Going through the Gospel (good news) of Matthew looking at one chapter one day at a time. Today it is Matthew 8:
1When he came down from the mountainside, large crowds followed him.
Jesus just got through going through something called the Sermon on the Mount. Some say that it is the greatest sermon ever. In Matthew 5-7 Jesus completely demolishes the proud, comforts the weak, speaks to the heart, and challenges us to rethink what our real treasure is. The sermon starts with him going up on a mountain and calling his disciples and it ends with chapter 8 verse one when he goes down the mountain with a large crowd.
Did you notice that?
He went up the mountain and called his disciples, 12 of them. When he went down the mountain a large crowd followed him.
After he goes and delivers the greatest sermon in history we find him in Matthew 8-9 interacting with people from wildly different backgrounds. From outsiders to insiders to religious and irreligious. He doesn’t give one size fits all pat answers or respond to everyone the same way. Instead, as the kingdom of God breaks in it meets people where they are at. It confronts and comforts differently.

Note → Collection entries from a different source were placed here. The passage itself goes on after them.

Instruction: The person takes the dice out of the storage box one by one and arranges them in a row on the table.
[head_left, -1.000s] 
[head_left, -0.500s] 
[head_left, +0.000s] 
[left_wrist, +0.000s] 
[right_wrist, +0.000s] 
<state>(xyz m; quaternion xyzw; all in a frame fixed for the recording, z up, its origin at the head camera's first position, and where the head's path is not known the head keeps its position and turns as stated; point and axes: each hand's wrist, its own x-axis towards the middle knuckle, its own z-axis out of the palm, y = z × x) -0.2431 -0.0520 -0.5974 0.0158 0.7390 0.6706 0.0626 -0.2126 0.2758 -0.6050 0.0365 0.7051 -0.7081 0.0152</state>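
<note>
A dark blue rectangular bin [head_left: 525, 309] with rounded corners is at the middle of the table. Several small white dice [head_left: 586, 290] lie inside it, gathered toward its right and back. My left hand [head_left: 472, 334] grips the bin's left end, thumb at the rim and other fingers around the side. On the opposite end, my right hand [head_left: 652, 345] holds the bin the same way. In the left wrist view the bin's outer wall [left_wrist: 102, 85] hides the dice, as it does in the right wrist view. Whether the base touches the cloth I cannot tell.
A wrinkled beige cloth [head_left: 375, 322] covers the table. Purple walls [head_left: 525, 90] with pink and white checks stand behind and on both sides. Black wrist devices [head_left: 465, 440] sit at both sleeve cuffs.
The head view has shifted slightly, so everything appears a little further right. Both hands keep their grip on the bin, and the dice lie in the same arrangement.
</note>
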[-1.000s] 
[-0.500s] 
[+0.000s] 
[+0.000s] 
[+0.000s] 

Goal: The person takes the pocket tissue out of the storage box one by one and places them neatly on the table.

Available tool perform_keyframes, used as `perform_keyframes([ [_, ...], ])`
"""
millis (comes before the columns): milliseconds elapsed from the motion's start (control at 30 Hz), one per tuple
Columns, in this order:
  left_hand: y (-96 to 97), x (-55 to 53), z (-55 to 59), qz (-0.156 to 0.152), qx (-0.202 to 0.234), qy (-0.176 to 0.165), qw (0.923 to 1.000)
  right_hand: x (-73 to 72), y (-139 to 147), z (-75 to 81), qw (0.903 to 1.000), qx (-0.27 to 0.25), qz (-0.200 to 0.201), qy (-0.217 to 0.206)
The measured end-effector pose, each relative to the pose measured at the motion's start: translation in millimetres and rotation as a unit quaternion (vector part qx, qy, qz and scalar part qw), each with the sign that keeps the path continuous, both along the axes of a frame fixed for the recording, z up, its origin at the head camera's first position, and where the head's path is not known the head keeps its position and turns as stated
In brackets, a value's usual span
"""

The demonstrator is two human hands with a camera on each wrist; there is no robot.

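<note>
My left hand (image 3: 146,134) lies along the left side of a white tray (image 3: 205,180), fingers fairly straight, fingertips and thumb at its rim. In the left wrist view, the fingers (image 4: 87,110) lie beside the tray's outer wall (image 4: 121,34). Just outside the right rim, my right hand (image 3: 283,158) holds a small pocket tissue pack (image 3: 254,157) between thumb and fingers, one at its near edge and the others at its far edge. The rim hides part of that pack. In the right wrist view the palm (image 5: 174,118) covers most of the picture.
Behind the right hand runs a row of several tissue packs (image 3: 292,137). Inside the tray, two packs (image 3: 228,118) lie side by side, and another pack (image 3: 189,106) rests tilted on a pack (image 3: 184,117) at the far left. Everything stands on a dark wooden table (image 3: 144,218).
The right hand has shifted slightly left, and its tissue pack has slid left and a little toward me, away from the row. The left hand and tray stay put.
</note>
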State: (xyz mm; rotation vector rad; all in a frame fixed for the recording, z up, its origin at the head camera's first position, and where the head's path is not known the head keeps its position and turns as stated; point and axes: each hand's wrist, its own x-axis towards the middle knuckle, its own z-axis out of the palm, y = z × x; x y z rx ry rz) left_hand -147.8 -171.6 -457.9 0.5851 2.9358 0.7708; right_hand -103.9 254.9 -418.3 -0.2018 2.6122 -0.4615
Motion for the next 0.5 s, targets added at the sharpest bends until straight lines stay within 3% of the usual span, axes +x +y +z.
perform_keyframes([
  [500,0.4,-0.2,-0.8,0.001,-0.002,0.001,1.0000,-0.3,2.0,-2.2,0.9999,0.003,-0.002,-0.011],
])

Then Matthew 10 shows that after Jesus has given this teaching, after he has interacted with a multitude of people he then says to his followers, it’s your turn.
From my experience in church I think people want a Jesus that stays on top of the mountain. A Jesus that they can just sit and his feet and listen. These people often use the phrase being “fed” and are a pain to teaching pastors because they expect to get this religious high because a teaching pastor gives them more and more info that they didn’t have before. And they become more and more unsatisfied because knowledge alone ultimately doesn’t transform. A Jesus that doesn’t come down the mountain is safe. He doesn’t demand or challenge us to interact with people of wildly different backgrounds and he most certainly does not send us out and uproot us from all of our comforts. He also doesn’t interact with people who are different than us.
But here is the thing. A Jesus that doesn’t come down the mountain, metaphorically speaking, can’t lead a church to transform the world. So please, let your Jesus walk down that mountain. Watch all the wildly different people around you and ask what the good news of Jesus would look like if it invaded their lives. And then go and do what he would do and trust him to lead, provide and empower.